*** INPUT DATA ***
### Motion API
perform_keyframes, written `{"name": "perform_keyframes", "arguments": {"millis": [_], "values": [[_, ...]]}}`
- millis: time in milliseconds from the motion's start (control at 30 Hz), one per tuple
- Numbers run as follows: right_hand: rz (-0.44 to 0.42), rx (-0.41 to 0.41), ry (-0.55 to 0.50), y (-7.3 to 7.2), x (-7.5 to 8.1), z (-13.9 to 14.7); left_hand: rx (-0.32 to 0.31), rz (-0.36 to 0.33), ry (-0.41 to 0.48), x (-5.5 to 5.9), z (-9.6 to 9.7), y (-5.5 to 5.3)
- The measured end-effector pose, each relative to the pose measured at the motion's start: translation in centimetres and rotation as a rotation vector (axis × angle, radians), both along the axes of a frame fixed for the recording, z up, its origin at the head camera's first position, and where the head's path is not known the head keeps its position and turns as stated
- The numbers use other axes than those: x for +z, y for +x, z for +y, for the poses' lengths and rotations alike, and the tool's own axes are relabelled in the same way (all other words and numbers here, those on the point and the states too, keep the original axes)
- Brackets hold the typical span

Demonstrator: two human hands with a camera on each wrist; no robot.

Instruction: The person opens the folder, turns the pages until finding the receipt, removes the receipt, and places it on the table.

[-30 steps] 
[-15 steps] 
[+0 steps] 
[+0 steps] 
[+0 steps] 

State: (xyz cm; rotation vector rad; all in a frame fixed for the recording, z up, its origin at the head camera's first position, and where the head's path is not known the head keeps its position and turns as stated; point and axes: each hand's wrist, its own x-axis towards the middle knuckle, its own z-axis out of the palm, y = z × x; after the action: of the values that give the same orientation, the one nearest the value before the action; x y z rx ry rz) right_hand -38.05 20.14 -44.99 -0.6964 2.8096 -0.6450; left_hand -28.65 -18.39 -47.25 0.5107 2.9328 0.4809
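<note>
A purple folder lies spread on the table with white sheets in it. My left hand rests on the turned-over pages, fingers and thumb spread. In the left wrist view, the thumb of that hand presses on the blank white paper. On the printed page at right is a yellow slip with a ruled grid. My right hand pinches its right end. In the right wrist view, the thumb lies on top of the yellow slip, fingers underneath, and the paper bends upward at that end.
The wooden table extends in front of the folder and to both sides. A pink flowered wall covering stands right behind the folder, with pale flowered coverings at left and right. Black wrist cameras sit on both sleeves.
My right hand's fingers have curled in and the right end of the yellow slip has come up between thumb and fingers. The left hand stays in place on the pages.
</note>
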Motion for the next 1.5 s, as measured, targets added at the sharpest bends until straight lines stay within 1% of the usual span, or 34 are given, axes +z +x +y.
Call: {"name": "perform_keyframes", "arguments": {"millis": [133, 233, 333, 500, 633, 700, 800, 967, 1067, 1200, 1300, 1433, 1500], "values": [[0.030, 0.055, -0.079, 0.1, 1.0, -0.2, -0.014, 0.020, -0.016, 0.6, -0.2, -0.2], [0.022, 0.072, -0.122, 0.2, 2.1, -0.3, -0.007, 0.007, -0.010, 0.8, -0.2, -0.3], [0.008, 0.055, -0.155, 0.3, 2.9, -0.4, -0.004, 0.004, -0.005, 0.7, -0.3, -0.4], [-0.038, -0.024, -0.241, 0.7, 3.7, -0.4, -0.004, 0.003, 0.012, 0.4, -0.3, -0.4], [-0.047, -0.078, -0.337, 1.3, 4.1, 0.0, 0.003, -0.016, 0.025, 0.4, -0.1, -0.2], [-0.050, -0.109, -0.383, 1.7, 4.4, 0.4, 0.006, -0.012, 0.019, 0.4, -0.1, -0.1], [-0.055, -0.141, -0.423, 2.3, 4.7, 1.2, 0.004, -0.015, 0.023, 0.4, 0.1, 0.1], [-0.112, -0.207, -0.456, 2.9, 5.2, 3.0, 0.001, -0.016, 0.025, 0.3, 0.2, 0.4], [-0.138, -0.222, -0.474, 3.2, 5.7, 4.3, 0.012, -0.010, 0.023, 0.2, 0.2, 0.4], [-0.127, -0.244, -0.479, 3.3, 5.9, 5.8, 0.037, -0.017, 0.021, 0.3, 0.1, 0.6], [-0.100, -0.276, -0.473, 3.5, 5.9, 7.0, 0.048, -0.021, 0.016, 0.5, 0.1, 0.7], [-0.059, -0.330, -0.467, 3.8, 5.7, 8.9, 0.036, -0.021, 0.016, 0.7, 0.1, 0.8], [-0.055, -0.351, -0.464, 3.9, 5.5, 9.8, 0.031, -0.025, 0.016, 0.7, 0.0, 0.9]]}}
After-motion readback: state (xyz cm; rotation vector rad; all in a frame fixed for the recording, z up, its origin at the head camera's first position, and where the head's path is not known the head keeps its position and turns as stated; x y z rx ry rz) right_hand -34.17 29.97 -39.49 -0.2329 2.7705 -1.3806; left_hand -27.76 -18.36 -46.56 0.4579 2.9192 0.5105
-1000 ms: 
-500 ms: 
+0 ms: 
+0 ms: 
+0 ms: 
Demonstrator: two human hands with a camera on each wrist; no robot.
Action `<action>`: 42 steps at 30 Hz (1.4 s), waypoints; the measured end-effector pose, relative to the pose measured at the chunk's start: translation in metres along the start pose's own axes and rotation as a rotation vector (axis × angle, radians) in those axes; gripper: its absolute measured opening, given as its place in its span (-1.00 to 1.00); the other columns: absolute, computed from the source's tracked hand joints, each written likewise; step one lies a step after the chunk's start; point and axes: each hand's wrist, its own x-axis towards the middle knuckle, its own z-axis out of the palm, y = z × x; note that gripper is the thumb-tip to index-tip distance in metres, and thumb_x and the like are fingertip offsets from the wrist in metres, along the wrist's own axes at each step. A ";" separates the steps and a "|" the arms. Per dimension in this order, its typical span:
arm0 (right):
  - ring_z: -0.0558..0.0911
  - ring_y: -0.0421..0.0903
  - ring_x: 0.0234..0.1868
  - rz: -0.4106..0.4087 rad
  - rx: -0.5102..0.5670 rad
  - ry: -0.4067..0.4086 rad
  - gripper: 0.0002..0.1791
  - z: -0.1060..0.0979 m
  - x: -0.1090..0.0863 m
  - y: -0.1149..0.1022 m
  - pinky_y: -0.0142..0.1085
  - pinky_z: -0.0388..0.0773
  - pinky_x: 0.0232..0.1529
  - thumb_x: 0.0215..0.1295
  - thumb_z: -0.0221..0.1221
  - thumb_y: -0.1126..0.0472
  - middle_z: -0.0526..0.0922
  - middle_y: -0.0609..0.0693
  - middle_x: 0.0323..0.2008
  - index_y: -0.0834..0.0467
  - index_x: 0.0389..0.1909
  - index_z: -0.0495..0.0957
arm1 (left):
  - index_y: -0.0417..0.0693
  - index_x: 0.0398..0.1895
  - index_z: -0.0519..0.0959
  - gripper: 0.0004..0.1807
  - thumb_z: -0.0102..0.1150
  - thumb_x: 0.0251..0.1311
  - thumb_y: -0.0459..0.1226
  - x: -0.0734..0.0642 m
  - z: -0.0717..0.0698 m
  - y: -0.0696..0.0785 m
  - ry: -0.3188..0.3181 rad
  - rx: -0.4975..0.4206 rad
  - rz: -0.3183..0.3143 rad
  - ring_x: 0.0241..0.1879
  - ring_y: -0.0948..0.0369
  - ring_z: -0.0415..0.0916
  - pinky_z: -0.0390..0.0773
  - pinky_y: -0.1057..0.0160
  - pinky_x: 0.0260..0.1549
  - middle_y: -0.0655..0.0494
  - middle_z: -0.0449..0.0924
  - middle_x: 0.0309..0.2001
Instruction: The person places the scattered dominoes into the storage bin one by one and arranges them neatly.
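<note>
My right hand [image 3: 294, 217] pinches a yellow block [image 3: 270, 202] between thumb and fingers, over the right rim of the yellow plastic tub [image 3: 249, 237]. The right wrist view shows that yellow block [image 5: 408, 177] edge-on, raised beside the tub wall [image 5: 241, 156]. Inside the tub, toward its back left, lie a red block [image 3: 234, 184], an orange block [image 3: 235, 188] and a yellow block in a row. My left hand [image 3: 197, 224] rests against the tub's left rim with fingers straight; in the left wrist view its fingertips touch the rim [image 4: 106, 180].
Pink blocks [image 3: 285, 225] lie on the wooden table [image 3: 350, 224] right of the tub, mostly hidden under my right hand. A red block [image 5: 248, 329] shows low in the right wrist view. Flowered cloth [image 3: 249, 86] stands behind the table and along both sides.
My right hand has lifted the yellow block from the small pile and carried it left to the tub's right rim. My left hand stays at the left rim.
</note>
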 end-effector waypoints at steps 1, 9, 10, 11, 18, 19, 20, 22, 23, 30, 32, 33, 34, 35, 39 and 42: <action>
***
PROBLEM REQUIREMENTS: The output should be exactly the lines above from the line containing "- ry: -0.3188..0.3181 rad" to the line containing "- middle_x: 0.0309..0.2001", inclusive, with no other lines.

RESULT OF THIS EXERCISE:
  - ry: -0.3188..0.3181 rad
  - rx: -0.4975..0.4206 rad
  - rz: -0.3183..0.3143 rad
  - ring_x: 0.0241..0.1879
  - ring_y: -0.0948..0.0369
  - ring_z: -0.0415..0.0916
  - pinky_z: -0.0390..0.0773
  - pinky_y: -0.1057..0.0160
  - pinky_x: 0.0260..0.1549
  - middle_y: -0.0655..0.0494
  - middle_z: -0.0449..0.0924
  - middle_x: 0.0309..0.2001

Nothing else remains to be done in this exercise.